Set down each line of the data below exactly as it stands, dropping the pictures.

> _Information shown_:
--
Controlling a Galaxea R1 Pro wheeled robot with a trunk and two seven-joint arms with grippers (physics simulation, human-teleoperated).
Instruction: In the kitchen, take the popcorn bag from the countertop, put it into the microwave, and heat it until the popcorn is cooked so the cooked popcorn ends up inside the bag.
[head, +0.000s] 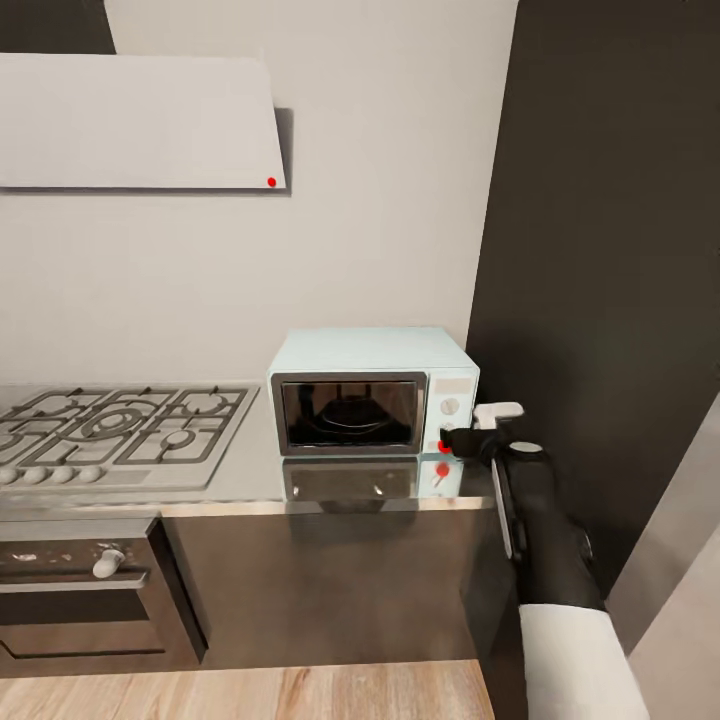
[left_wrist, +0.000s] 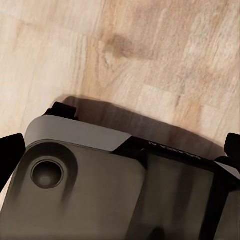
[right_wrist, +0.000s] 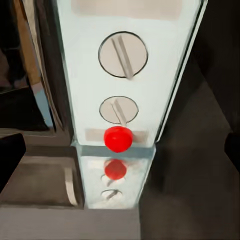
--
> _Exercise response_:
Controlling a Galaxea R1 Pro wheeled robot with a trunk and two seven-joint arms with grippers (physics simulation, human-teleoperated).
Instruction: In the kitchen, take the popcorn bag from the countertop, put it into the microwave, and heat it until the popcorn is cooked so the cooked popcorn ends up inside the bag.
[head, +0.000s] 
[left_wrist, +0.000s] 
[right_wrist, +0.000s] 

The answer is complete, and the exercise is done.